3. United Parcel Service, Inc. v. U.S. Postal Service, 455 F. Supp. 857 (E.D. Pa. 1978), affirmed, 604 F.2d 1370 (3d Cir. 1979), certiorari denied, 446 U.S. 957 (1980).

JOINT USPS/PRC RATEMAKING PROCESS TASK FORCE

Ira D. Hall

Treasurer

IBM United States

(Former Governor, USPS)

William J. Sullivan

Vice Chancellor of Administration
University of Maine System

(Former Governor, USPS)

Patti Birge Tyson
Attorney-at-Law

(Former Commissioner, PRC)

Henry Folsom

Vice Chairman

Postal Rate Commission

Stephen E. Miller

Assistant Postmaster General

Automation Implementation

Management Department

U.S. Postal Service

Fred Eggleston

Deputy General Counsel

U.S. Postal Service

David F. Stover

General Counsel

Postal Rate Commission

Robert Cohen

Director, Office of Technical

Analysis and Planning

Postal Rate Commission

5/12/92

Chairman CLAY. Thank you.

Early on in your statement you said that you were not making any recommendations for changes in the Postal Reorganization Act. Is it your opinion that the kinds of problems and the criticisms that the Governors and PMGs have made in the past years about the difficulty of competing with the private sector were due to the lack of flexibility and cooperation from the Postal Rate Commission? Is it your opinion that now, because you issue a report, that you are going to have greater cooperation between the two bodies and the Postmaster General?

Mr. HALL. Well, two things: One, I would like to give a brief comment and ask others to comment as well.

We are only looking at whether or not it was necessary to have legislation for the narrow focus of our ratemaking recommendations. There may be other objectives of either of the parties that may or may not require legislation, but that was outside of the purview of our work.

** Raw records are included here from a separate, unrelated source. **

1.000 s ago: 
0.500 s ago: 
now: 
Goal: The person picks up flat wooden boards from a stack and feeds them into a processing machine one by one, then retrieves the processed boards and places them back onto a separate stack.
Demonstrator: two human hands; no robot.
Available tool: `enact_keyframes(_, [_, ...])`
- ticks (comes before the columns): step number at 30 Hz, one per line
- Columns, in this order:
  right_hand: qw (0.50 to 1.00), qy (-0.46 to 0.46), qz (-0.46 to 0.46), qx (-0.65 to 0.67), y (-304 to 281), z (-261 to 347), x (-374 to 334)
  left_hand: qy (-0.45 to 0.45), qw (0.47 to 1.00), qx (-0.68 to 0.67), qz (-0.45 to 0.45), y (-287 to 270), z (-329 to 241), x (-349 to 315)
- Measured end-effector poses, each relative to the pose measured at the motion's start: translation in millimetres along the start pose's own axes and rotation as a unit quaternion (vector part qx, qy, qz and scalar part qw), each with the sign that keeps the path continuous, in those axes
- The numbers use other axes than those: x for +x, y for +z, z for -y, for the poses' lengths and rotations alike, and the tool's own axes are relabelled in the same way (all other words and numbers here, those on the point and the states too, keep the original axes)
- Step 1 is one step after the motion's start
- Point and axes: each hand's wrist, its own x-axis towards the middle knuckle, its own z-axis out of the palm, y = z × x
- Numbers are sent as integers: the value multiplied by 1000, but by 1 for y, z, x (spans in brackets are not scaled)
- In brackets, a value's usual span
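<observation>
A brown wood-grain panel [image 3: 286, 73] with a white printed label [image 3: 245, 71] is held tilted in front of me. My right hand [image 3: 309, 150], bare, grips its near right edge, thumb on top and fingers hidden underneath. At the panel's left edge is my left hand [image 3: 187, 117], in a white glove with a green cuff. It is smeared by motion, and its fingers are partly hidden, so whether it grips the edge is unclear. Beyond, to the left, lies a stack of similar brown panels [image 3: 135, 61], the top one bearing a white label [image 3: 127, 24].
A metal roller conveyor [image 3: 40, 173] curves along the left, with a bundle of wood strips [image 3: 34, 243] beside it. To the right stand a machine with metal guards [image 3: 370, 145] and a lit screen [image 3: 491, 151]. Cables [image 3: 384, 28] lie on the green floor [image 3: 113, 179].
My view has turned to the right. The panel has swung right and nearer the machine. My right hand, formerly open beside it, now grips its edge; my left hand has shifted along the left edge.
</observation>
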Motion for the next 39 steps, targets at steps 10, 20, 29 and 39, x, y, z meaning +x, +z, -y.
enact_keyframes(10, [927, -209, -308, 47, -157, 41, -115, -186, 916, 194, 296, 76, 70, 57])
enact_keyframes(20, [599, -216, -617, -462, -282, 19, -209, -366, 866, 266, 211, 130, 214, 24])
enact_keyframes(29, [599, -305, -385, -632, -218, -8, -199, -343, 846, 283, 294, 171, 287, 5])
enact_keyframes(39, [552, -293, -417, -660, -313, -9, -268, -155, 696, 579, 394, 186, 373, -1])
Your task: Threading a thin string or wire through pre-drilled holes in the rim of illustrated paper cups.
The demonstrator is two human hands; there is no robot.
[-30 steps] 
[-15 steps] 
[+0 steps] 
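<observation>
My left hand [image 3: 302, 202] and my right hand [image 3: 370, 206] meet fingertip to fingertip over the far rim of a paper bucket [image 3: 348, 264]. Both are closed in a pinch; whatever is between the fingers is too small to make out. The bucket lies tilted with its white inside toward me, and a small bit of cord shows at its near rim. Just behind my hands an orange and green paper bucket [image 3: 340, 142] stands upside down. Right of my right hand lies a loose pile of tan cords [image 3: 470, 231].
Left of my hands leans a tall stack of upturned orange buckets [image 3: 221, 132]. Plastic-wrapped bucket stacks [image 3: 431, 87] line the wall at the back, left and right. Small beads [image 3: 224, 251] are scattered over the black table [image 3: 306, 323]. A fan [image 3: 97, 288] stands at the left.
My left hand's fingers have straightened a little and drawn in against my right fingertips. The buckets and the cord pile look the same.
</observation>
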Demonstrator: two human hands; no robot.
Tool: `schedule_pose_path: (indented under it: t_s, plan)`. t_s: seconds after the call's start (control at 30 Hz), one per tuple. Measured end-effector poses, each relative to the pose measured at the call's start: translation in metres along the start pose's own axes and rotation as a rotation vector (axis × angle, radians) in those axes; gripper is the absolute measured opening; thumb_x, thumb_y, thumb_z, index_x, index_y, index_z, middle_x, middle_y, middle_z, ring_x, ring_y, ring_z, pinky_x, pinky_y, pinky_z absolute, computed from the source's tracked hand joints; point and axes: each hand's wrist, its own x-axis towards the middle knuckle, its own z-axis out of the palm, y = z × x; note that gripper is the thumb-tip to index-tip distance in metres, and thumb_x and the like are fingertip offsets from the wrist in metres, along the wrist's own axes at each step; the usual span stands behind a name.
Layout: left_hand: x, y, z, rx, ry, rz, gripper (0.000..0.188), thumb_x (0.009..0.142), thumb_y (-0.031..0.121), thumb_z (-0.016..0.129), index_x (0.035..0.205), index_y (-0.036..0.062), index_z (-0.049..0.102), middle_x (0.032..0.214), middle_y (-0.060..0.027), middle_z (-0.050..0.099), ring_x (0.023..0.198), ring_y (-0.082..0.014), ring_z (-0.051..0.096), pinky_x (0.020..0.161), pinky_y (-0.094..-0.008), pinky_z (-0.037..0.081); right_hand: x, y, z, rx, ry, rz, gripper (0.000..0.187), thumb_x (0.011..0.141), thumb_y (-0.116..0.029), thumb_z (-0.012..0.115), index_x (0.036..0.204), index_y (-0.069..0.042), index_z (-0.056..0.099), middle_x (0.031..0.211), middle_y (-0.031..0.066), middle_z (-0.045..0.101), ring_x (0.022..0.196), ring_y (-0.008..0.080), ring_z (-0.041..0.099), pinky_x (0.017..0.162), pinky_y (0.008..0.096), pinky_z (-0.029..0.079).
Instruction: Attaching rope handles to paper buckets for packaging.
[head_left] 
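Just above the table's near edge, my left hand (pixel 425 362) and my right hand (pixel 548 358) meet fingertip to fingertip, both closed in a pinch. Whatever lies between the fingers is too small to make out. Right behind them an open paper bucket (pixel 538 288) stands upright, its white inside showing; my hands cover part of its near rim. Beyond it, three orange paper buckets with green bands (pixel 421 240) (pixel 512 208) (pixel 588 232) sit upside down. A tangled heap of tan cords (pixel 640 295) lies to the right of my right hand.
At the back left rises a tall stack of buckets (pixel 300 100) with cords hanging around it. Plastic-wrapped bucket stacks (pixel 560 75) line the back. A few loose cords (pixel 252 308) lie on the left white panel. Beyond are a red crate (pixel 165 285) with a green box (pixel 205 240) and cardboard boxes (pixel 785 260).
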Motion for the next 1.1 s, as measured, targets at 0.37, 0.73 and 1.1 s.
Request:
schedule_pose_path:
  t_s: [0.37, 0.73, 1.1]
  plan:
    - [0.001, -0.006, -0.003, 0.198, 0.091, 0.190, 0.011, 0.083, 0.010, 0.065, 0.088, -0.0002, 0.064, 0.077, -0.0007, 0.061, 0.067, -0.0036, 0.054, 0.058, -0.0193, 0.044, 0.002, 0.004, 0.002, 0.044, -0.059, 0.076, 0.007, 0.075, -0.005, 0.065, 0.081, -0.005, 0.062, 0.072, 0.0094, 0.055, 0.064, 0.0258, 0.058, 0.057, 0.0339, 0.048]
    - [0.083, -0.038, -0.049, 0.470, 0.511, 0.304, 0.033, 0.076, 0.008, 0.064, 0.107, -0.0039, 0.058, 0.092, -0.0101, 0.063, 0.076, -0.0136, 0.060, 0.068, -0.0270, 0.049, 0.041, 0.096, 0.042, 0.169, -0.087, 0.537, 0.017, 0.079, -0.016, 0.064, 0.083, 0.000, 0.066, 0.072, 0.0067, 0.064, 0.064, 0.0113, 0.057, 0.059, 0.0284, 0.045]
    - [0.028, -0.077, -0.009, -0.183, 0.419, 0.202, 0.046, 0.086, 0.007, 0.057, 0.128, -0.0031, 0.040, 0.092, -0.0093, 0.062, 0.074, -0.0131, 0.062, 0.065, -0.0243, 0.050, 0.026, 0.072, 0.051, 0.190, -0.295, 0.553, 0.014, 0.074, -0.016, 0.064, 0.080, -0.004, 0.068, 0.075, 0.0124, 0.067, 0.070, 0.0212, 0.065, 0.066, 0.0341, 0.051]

Mr. SULLIVAN. Mr. Chairman, cooperation between the Postal Service and the Commission is absolutely essential if any progress is to be made. I would also say with or without legislation.

Our study showed that within the present law there is enough room for cooperation without in any way jeopardizing the rights of the parties to an independent review. We strongly recommend that as the starting point. If there is not the cooperation between the Commission and the Postal Service that was envisioned in the Postal Reorganization Act, then nothing will work. If there is that cooperation, then a great deal can be done both to provide flexibility and to make other improvements that we have recommended. We are confident that, based upon recent history and the cooperative attitude between the two agencies, that that cooperation will continue, not because we recommend it, but simply because we think it is there and we think the time is come to take advantage of it.

Chairman CLAY. Why do you suppose that it has not existed up to this point?

Mr. SULLIVAN. Well, the Congress resolved the dilemma about postal ratesetting by a compromise in 1970. The Kappel Commission, which recommended a postal reorganization, had said that the rates should be set by the Postal Service after a hearing by an internal panel of rate managers. The Congress said no, they didn't want to do that, they didn't like the idea of the congressional veto that the Kappel Commission recommended as a check on the Postal Service, and they created a compromise; they created a separate agency, the Postal Rate Commission, and they divided the ratemaking mechanism between the two agencies, and each party has an important part of that mechanism, and they almost lectured the parties on the importance of a partnership and the importance of cooperation.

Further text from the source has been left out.